Title: Lead Data Engineer - Big Data
Location: Gurugram
Experience: 4-7 Yrs.
Education: Bachelor’s / Master’s in Software Engineering
Responsibilities
● Gather and process raw data at scale.
● Design and develop data applications using selected tools and frameworks.
● Read, extract, transform, stage, and load data to selected tools and frameworks.
● Build and execute data warehousing, mining, and modeling activities using agile
development techniques.
● Perform tasks such as writing scripts, calling APIs, writing SQL queries, etc.
● Deploy and monitor products on AWS Cloud platform
● Monitoring data performance and modifying infrastructure as needed.
● Developing ETL flows based on Hadoop/Big Data stack technology: Apache Nifi, Hive,
Spark, Kafka,AWS GLUE ,AWS LakeFormation,AWS S3.
● Troubleshooting and performance optimization for data processing flows, data models.
● Able to develop and maintain Python based Rest api’s.
Sounds Like You?
● 4+ years of Big data development experience with working proficiency in Java/Scala
/Python to write data pipelines and data processing layers.
● Strong in Data Structures & Algorithms, Analytical, and problem-solving skills.
● Proficiency in Python with exposure to any web frameworks.
● Proficiency with Spark, Hadoop v2, MapReduce, HDFS.
● Experience with building stream-processing systems, using solutions such as Storm, or
Spark-Streaming.
● Experience with the integration of data from multiple data sources.
● Experience with SQL, NoSQL databases.
● Experience with various messaging systems, such as Kafka, or RabbitMQ.

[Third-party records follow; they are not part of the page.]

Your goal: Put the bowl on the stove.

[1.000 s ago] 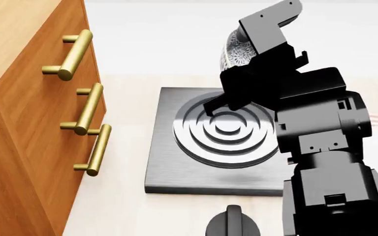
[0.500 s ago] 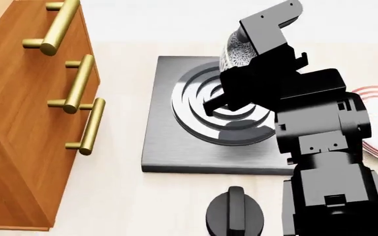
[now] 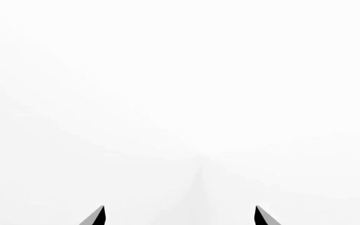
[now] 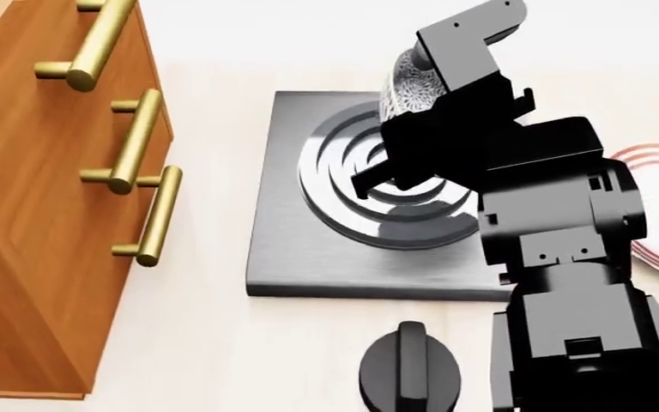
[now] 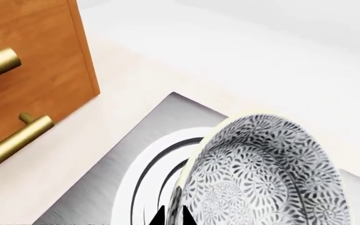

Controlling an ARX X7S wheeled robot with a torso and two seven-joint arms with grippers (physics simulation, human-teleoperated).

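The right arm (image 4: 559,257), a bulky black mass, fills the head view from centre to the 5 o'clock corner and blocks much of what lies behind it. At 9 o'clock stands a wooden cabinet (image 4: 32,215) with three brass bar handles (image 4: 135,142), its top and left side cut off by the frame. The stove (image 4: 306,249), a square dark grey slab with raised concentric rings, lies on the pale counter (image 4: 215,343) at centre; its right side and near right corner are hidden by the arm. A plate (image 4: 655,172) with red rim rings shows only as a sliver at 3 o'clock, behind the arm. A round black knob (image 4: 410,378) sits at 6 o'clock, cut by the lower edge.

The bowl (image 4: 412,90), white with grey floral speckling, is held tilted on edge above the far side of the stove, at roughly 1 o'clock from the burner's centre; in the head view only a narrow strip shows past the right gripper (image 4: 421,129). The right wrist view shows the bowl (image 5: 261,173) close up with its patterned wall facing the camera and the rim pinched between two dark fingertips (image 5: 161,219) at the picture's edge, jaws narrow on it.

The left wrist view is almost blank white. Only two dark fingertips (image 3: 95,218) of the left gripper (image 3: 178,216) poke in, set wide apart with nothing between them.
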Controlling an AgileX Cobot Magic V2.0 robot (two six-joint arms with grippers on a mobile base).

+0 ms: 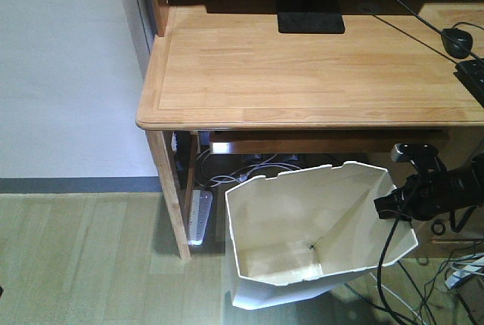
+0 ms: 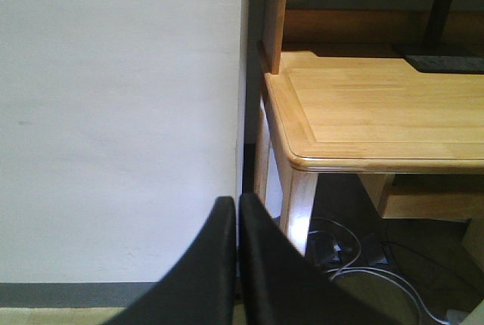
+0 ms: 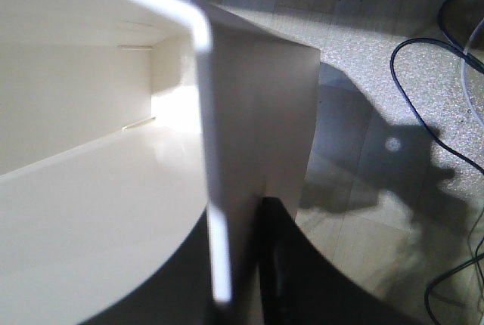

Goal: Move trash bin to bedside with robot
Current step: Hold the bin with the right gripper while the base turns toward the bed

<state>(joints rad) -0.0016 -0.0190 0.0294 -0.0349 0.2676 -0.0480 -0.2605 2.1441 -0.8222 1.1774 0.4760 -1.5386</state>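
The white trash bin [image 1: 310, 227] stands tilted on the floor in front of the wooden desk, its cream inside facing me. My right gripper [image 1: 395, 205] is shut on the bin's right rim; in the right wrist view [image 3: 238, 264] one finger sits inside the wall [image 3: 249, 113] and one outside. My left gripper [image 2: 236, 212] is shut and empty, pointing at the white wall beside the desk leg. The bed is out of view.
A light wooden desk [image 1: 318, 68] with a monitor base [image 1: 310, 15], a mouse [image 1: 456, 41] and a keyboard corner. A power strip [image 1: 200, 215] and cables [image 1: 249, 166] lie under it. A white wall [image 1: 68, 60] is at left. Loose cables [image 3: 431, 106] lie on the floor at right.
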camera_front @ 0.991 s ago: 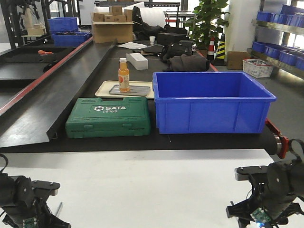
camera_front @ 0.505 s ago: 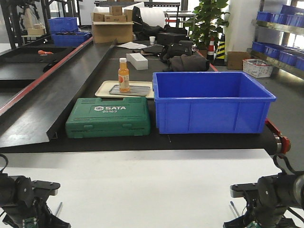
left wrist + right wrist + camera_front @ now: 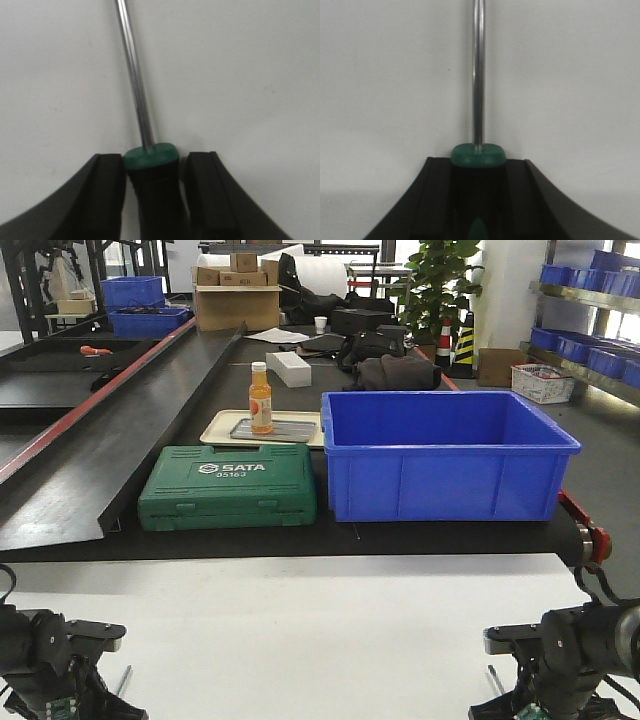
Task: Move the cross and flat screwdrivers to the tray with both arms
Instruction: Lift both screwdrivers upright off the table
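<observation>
Front view bright and evenly lit, sharp, white table (image 3: 300, 640) nearly blown out; both wrist views soft (too close to focus), left screwdriver (image 3: 142, 120) and right screwdriver (image 3: 478, 120) showing glare streaks down steel shafts, handles blurred, faint shadows beside them.

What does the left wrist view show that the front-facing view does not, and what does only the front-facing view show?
Only the left wrist view: the green-capped handle of the screwdriver between the fingers of the left gripper. Only the front-facing view: the green tool case, the blue bin, the orange bottle and the right arm. Both: the left gripper, the steel shaft and the white table.
</observation>
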Controlling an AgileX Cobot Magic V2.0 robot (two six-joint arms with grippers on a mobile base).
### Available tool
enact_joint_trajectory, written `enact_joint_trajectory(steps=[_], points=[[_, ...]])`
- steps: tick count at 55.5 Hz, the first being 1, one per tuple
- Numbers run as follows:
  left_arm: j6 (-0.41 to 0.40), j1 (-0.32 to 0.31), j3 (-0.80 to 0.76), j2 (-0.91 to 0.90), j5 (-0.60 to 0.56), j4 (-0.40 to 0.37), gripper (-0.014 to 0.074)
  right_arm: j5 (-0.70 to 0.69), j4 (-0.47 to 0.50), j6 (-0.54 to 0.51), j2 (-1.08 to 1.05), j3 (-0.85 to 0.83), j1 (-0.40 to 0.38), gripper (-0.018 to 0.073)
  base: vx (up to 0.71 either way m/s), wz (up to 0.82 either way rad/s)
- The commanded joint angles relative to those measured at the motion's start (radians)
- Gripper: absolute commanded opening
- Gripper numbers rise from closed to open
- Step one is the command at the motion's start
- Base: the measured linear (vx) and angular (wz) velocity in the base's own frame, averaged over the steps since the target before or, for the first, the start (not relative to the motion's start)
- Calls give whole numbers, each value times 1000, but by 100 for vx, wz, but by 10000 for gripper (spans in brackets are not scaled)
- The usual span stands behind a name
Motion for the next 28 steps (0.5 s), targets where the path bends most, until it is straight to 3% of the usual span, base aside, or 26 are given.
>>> enact_joint_trajectory(steps=[1,9,17,28], points=[[-10,-5,-12,-34,54,-18,234,27,-16,-9,-42,-20,-6,13,0,0],[-5,-5,-12,-64,87,-18,-10,21,-16,-13,-72,-20,-6,-13,0,0],[44,-5,-12,-133,101,-18,-6,-10,-1,-28,-152,-20,-4,-12,0,0],[44,-6,-12,-289,33,-22,-3,-46,40,-64,-334,-20,25,-11,0,0]])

● Experience with confluent packages like Kafka connect, schema registry.
● Experience with Cloudera/MapR/Hortonworks.
● Experience with AWS big data solutions like GLUE,Redshift,Lakeformation.
● Experience in Data Lake platforms like Hudi,Iceberg or Delta.
● Good knowledge of Big Data querying tools, such as Pig, Hive or Impala
● Knowledge of various ETL techniques and frameworks, such as Flume.